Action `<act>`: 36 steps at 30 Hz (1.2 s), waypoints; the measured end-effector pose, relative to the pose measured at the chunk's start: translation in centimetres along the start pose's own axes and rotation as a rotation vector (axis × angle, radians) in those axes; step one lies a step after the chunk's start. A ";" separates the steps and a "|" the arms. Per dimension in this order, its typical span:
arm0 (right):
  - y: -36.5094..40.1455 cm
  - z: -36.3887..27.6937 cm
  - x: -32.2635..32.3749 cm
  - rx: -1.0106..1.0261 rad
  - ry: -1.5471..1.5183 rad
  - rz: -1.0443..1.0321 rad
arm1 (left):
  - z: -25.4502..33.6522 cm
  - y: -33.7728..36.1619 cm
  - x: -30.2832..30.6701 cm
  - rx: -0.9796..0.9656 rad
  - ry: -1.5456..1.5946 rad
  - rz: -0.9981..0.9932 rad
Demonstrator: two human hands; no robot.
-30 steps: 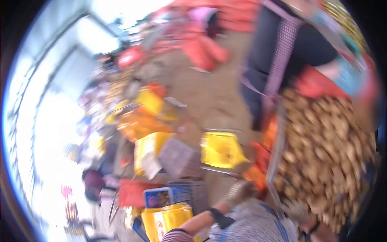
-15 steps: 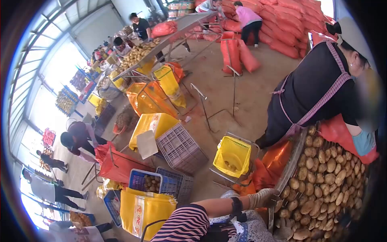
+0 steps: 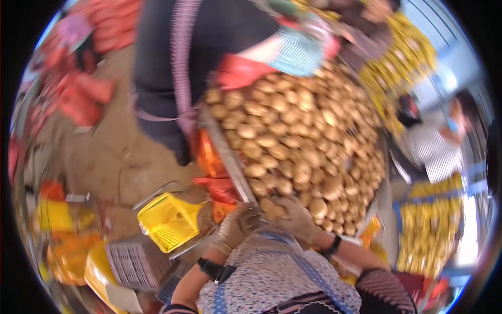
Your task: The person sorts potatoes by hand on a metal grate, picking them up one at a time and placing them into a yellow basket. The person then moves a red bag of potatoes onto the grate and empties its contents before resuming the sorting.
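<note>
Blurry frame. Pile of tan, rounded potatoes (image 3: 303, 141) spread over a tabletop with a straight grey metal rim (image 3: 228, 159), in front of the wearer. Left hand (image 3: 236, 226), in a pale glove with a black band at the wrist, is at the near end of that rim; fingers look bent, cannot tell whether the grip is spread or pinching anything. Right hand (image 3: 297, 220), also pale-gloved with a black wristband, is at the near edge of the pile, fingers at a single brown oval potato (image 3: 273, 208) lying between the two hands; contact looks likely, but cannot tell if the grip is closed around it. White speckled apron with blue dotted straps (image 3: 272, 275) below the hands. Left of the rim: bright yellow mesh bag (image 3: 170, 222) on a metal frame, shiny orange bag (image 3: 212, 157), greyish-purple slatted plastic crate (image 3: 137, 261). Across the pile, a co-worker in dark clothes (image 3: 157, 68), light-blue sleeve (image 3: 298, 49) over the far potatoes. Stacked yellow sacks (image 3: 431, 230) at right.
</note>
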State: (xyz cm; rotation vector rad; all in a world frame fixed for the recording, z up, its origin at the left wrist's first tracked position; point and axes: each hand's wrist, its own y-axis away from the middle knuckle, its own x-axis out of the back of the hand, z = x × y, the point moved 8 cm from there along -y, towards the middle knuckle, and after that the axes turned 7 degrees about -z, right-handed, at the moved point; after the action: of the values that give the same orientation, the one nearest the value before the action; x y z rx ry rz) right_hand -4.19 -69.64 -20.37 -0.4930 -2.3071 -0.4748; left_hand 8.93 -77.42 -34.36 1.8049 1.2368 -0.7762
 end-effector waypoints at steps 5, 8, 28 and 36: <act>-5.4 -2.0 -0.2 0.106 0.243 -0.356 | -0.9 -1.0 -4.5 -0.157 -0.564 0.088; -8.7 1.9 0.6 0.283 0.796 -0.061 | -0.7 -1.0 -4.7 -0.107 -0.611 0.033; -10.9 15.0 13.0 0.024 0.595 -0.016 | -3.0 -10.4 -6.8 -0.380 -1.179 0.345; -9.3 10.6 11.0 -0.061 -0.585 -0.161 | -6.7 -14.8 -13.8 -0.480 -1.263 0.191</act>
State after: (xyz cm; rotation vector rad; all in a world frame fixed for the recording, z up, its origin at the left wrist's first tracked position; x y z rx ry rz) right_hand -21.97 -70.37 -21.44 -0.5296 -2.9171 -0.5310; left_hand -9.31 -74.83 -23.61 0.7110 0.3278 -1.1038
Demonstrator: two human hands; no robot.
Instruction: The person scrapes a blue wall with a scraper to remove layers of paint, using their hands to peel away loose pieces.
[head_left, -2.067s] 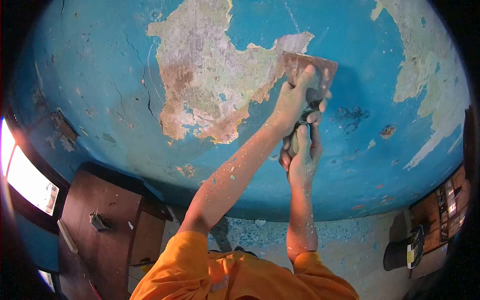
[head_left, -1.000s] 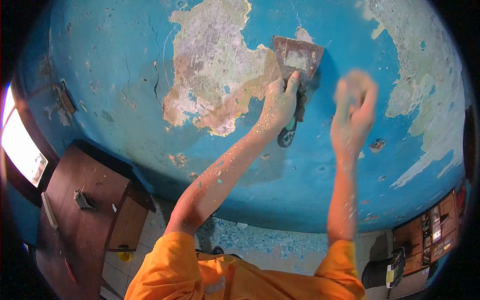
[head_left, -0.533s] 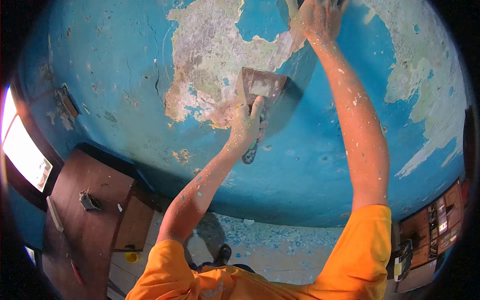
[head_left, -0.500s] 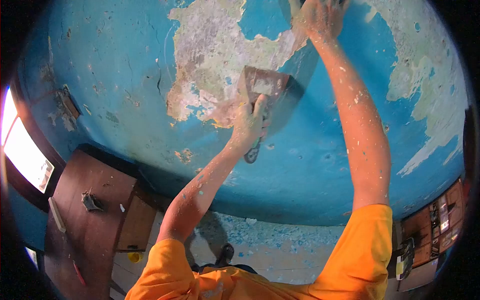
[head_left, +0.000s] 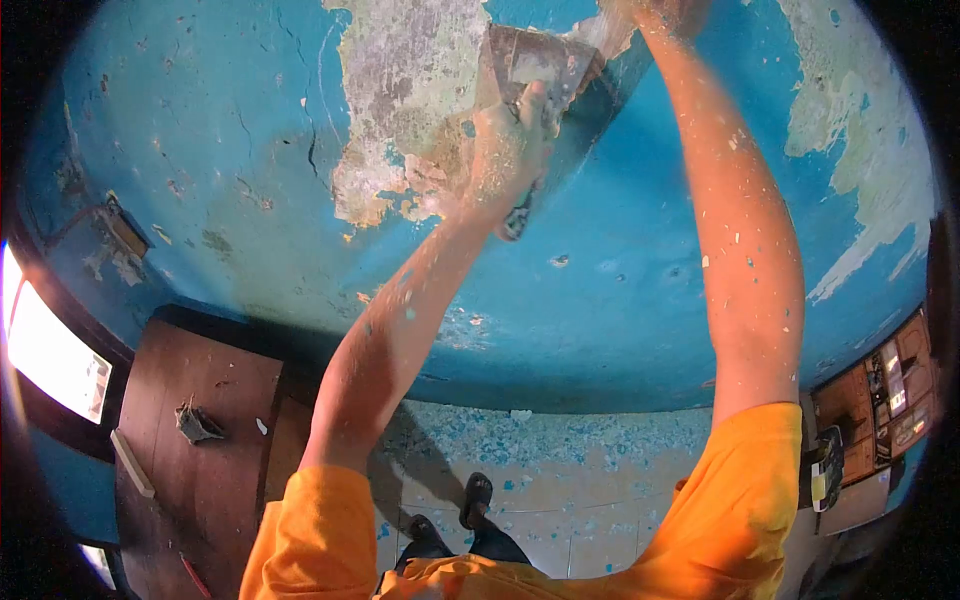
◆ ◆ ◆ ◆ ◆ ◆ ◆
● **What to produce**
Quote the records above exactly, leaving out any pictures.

● **Answer space**
Action `<act>`: 36 steps at 30 Hz (1.2 s), waypoints; the measured end-effector pose, relative to the pose measured at the chunk's start: translation in centimetres along the start pose's own axes and rotation as a rotation vector (axis × angle, radians) in those axes; step one lies a step after the chunk's start. A ";" separates the steps and a "|" the arms. Per dimension in this order, its typical span:
arm0 (right):
  - y: -36.5094..40.1455 cm
  - z: -36.3887..27.6937 cm
  - x: -32.2635..32.3749 cm
  - rx: -1.0106..1.0261 rad
  - ry: -1.5471..1.5183 rad
  - rz: -1.0443..1.0321 rad
arm1 (left):
  - z: -25.4502..33.6522 cm
  - y: -33.7728..36.1619 cm
  - x: -30.2832..30.6701 cm
  - rx: -0.9796..0.9656 rad
  - ry: -1.5456..1.5946 rad
  - rz: -0.9981..0.9932 rad
Demonstrator: two human hands; no robot.
-30 steps: 
-15 steps: 
+0 steps: 
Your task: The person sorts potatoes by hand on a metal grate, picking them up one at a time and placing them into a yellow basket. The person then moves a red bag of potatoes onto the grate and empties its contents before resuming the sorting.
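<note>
Blurry frame. Pile of tan, rounded potatoes (image 3: 303, 141) spread over a tabletop with a straight grey metal rim (image 3: 228, 159), in front of the wearer. Left hand (image 3: 236, 226), in a pale glove with a black band at the wrist, is at the near end of that rim; fingers look bent, cannot tell whether the grip is spread or pinching anything. Right hand (image 3: 297, 220), also pale-gloved with a black wristband, is at the near edge of the pile, fingers at a single brown oval potato (image 3: 273, 208) lying between the two hands; contact looks likely, but cannot tell if the grip is closed around it. White speckled apron with blue dotted straps (image 3: 272, 275) below the hands. Left of the rim: bright yellow mesh bag (image 3: 170, 222) on a metal frame, shiny orange bag (image 3: 212, 157), greyish-purple slatted plastic crate (image 3: 137, 261). Across the pile, a co-worker in dark clothes (image 3: 157, 68), light-blue sleeve (image 3: 298, 49) over the far potatoes. Stacked yellow sacks (image 3: 431, 230) at right.
</note>
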State: (xyz cm; rotation vector rad; all in a world frame fixed for the recording, z up, its origin at the left wrist's first tracked position; point and axes: each hand's wrist, its own y-axis away from the middle knuckle, its own x-axis out of the back of the hand, z = x × y, the point moved 8 cm from there along -y, towards the middle knuckle, and after that the axes turned 7 degrees about -z, right-handed, at the moved point; after the action: of the values that give the same orientation, the one nearest the value before the action; x y z rx ry rz) right_hand -4.19 -69.64 -20.37 -0.4930 -2.3071 -0.4748; left_hand 8.93 -77.42 -34.36 1.8049 1.2368 -0.7762
 end-effector waypoints at steps 5, 8, 28 and 36: <act>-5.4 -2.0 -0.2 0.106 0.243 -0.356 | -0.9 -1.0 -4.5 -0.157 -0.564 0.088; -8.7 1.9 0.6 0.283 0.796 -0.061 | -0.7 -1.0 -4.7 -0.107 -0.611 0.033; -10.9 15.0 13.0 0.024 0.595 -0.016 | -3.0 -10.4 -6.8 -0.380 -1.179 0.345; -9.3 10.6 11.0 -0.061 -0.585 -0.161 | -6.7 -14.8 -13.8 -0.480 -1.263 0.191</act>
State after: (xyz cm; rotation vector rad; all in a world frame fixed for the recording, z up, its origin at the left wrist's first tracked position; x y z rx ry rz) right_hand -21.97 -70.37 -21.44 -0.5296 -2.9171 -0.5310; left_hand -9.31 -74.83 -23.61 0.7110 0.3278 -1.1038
Demonstrator: two human hands; no robot.
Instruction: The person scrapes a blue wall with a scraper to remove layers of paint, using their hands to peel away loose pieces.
[head_left, -2.067s] 
[head_left, -1.000s] 
[head_left, -0.533s] 
[head_left, -0.500s] 
[head_left, +0.000s] 

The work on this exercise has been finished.